CODA: A Noise and Background Reduction Method for Component Detection in Liquid Chromatography/Mass Spectrometry

The CODA algorithm has widespread use in the detection of ‘real’ peaks from noisy MS chromatograms. For example ACD Labs ChromManager and OpenChrom both cite CODA use.  The primary literature reference for CODA is “A Noise and Background Reduction Method for Component Detection in Liquid Chromatography/Mass Spectrometry” and the paper is typical of its type in that it proceeds step-by-step to describe the algorithm interspersed along with examples of its intended use, ie. some before/after examples of MS chromatogram processing & peak identification.

In automated LC/MS peak picking/tracking and identification systems, the CODA algorithm can be leveraged in a way that it can rapidly process large sets of noisy 3D channel data and, using a threshold known as the Mass Chromatogram Quality (MCQ) index value, identify peaks that are more likely to be ‘real’.

By means of an example, using Waters Empower the TIC for a typical noisy 3D electrospray (+ve) channel is shown below.

From the underlying 3D MS channel data, each EIC can be processed by the algorithm and very quickly it can be demonstrated that there is likely an ionisable component at 529 mass units at around 10.2min (with a very respectable ion count of >30000).
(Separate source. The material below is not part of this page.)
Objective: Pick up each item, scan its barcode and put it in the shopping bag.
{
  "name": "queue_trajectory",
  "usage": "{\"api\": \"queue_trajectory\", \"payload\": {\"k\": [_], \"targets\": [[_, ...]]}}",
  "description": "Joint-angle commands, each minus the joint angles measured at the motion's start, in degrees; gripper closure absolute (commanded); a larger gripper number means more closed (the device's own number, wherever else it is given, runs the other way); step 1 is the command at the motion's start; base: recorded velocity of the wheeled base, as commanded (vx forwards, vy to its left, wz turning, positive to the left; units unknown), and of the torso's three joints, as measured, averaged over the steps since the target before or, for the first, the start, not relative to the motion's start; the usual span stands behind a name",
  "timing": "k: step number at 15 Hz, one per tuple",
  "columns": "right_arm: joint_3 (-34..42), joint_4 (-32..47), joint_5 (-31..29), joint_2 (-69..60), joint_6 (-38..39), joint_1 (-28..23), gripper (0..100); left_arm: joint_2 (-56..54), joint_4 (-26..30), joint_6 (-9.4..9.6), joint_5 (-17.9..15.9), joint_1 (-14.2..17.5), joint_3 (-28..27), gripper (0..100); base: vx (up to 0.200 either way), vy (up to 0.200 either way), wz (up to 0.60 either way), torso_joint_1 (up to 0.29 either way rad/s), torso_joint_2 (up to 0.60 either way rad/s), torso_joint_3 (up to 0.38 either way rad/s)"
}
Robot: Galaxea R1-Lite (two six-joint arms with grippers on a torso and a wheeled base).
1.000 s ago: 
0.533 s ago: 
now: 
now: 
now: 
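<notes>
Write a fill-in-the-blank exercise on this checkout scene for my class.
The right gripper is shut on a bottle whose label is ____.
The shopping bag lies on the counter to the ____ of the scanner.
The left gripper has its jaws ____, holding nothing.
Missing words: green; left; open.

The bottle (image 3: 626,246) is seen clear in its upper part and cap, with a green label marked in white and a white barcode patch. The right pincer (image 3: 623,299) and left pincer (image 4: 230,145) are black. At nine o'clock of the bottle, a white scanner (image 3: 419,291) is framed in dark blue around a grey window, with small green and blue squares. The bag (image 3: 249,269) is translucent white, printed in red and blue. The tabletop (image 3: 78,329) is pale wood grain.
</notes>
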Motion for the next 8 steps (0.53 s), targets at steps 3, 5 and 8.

The MCQ threshold used for selection threshold criteria was ≥ 0.985. To represent things visually, again using Waters Empower, the EIC slice at 529 mass units is shown in the chromatogram below.

In automated MS peak picking/peak identification processing, where the source 3D MS channel data is available (in the case of Waters Empower, using the Empower toolkit API and some C# code), it is possible to process large sets of 3D MS channel data using algorithms like CODA thereby identifying peaks for closer inspection, eg. 529 as shown above (note I am obviously not saying that there is a component with a nominal mass of 529, just that something [MH+., an adduct or dimer of some sort, a fragmented ion, and so on] has ionised with a mass of 529).
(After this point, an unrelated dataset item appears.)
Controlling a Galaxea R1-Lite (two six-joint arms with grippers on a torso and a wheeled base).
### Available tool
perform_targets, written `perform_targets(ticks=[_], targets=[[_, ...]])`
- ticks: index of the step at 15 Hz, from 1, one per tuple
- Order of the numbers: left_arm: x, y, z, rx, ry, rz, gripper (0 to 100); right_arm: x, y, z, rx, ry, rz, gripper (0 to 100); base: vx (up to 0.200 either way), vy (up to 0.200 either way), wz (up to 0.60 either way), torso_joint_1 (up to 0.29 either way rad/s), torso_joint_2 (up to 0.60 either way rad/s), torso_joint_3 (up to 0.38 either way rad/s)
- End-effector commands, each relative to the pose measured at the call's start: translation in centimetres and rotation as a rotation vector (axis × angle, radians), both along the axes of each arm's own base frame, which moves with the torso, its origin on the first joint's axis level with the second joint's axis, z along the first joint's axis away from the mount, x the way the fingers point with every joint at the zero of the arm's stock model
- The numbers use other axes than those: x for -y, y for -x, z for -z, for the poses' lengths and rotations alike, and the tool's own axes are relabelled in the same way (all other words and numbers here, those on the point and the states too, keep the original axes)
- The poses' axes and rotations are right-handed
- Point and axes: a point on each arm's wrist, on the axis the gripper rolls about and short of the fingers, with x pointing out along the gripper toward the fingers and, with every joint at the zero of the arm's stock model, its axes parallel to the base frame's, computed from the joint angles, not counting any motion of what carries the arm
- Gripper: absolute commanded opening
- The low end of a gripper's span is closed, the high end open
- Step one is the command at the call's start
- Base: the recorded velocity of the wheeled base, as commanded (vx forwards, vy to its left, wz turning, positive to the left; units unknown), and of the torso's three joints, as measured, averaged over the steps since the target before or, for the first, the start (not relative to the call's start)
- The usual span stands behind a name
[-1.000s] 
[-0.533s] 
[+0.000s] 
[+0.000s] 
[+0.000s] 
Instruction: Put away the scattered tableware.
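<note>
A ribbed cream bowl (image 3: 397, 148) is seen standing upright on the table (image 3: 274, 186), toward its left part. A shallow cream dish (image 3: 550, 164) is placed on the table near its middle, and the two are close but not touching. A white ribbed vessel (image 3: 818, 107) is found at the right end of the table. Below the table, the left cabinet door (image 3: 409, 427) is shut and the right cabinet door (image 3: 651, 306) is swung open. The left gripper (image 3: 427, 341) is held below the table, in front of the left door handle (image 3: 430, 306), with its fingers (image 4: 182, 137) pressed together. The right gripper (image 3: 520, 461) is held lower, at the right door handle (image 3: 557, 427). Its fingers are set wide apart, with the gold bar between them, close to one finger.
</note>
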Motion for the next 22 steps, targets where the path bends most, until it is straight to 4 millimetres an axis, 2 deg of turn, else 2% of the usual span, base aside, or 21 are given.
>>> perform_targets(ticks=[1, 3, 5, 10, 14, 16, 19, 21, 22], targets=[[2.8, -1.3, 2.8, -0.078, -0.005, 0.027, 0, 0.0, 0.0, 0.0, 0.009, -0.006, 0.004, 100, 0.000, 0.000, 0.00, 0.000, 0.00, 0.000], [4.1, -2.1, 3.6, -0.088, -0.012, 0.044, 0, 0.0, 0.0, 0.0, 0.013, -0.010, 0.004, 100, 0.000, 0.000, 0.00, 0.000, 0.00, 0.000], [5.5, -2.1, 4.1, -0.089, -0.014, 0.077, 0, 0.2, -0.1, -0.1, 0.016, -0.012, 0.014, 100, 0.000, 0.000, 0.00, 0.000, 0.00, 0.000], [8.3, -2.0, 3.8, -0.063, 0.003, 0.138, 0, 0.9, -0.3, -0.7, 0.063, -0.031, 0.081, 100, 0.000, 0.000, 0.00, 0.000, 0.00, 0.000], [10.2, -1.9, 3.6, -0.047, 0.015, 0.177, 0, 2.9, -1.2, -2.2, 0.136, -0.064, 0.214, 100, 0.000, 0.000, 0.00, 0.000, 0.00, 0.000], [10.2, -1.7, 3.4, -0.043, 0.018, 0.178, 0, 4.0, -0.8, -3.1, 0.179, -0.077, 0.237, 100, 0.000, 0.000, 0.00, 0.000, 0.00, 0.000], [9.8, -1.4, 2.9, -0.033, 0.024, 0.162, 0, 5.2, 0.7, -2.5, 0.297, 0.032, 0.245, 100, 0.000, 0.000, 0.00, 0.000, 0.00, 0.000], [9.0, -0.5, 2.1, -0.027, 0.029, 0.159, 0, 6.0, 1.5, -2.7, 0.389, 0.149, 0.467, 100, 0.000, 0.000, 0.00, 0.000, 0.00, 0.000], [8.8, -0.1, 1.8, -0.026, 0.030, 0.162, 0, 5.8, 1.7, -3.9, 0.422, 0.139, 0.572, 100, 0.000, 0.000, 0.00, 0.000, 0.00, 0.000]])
The CODA algorithm described in the Windig paper is written in a step-by-step way for ease of understanding, and not necessarily the most efficient way that it would be coded-up. This poses the same question to me every time – all things being equal should I write source code as the algorithm is implemented in the original citation, or should the source code lends itself to more algorithmic efficiency deviating away from the paper. To reword the prior sentence, if I write source code that follows the original citation, the documentation is the original citation, pages and pages of it, it is clear, it is peer reviewed, and I can limit my code comments to the bare essentials (after all, could I even produce a few useful lines of code comments from the original citation when it contains several thousand words, images, and other citations?).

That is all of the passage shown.